SIP Investment Calculator
Estimate your future portfolio value through disciplined monthly investing.
Tip: In Nepal, you can assume a conservative annual return of around 8 percent. Moderate scenarios often use 12 percent. More aggressive assumptions may range between 15 and 18 percent.
Disciplined investing builds wealth. This SIP Investment Planner helps you estimate how much your monthly investments can grow over time using the power of compounding.
Whether you are investing in mutual funds, equity portfolios, or long-term holdings listed on the Nepal Stock Exchange (NEPSE), this calculator gives you a realistic projection based on three simple inputs:
- Monthly investment amount
- Expected annual return
- Investment duration in years
This tool is designed specifically for Nepal-based investors planning long-term capital growth.
For more investment-related tools, explore our available tools page.
What is a SIP?
A Systematic Investment Plan (SIP) is an investment strategy in which you invest a fixed amount at regular intervals, typically every month, rather than committing a large lump sum at once.
This structured approach encourages financial discipline and removes the pressure of trying to time the market perfectly.

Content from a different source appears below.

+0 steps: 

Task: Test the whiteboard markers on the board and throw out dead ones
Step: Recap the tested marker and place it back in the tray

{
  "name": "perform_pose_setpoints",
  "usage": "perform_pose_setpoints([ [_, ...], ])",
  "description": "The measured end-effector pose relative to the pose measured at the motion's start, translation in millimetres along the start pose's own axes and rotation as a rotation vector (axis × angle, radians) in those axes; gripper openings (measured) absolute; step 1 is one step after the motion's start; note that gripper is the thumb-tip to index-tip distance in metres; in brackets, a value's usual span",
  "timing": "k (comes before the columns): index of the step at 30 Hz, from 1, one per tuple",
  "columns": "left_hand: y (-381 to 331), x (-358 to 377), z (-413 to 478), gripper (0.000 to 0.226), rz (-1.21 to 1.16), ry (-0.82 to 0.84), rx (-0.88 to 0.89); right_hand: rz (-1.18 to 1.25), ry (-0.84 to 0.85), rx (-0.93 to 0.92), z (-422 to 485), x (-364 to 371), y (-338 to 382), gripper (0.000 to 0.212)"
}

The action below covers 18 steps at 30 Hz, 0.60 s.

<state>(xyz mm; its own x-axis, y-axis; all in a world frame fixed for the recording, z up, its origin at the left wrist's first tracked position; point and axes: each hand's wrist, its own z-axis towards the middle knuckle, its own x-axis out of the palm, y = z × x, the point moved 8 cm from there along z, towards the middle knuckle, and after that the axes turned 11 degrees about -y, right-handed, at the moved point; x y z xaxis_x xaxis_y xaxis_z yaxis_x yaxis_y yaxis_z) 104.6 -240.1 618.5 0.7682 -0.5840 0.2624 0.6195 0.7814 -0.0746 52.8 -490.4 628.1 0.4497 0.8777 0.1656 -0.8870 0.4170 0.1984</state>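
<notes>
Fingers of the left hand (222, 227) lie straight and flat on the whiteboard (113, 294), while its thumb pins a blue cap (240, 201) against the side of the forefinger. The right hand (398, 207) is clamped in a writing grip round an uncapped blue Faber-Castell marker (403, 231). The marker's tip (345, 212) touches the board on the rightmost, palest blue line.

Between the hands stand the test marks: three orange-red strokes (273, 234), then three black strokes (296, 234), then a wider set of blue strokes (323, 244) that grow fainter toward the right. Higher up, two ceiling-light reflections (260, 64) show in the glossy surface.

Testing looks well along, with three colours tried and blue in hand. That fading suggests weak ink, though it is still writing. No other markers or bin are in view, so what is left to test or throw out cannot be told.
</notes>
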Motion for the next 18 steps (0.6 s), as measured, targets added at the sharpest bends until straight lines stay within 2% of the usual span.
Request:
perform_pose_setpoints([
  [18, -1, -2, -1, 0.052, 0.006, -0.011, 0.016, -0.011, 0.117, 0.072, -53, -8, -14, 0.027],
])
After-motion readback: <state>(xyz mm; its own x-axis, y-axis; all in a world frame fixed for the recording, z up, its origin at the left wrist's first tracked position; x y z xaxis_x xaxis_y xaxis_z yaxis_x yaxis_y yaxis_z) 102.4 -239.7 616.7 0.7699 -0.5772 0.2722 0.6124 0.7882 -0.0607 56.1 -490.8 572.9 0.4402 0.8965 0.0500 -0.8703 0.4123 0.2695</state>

By investing consistently, you naturally reduce timing risk, benefit from long-term compounding, and average out market volatility.
Over extended periods, disciplined consistency often produces stronger results than short-term market predictions.
How This SIP Calculator Works
This SIP Investment Planner uses a compound interest formula applied on a monthly basis. Each month, your fixed investment amount is added to the portfolio, and the total value grows based on your selected annual return assumption.
This process continues throughout the duration you choose, allowing compounding to accumulate progressively.
The calculator displays the total amount invested, the estimated returns generated through compounding, and the final projected portfolio value.
It also provides a year-by-year growth chart to visually demonstrate how your investment expands over time.
The comparison between total invested capital and portfolio value clearly illustrates how compounding accelerates wealth creation in the long run.
Why SIP Investing Works in the Long Term
Equity markets naturally fluctuate in the short term due to economic cycles, sentiment shifts, and global developments.
However, over longer horizons, disciplined investing allows earnings to be reinvested and compounded continuously. This reduces emotional decision-making and helps investors stay committed through volatility.
As Nepal’s capital markets continue to evolve, long-term participation is the best for retail investors seeking sustainable wealth creation. Time and consistency together create a compounding advantage that short-term trading rarely matches.
What Is a Realistic Return Expectation?
Return expectations vary depending on asset class, risk tolerance, market cycle conditions, and overall economic growth.
For long-term equity exposure, investors typically model different scenarios rather than relying on a single optimistic assumption.
In Nepal, you can assume conservative annual return projections of around 8 percent annually. Moderate scenarios often use 12 percent. More aggressive assumptions may range between 15 and 18 percent.
Testing multiple return scenarios using the calculator helps build realistic expectations and supports better long-term planning decisions.
Who Should Use This SIP Investment Planner?
This calculator is suitable for beginner investors starting their monthly investment journey, long-term equity investors building disciplined portfolios, and individuals planning for specific financial goals such as retirement or wealth accumulation.
It is also useful for investors seeking structured exposure to companies listed on the Nepal Stock Exchange.
Ultimately, the planner helps answer one fundamental question: how much could disciplined investing today grow over time?
SIP vs Lump Sum Investing
Lump sum investing can generate strong results if capital is deployed at favorable market levels, but it carries significant timing risk. Entering the market just before a correction can delay growth and increase psychological stress.
SIP investing, on the other hand, reduces volatility pressure by spreading investments across time.
It encourages steady capital allocation, works well for salaried individuals with recurring income, and promotes habit-based wealth creation.
For most retail investors, systematic investing is more sustainable and easier to maintain over long periods.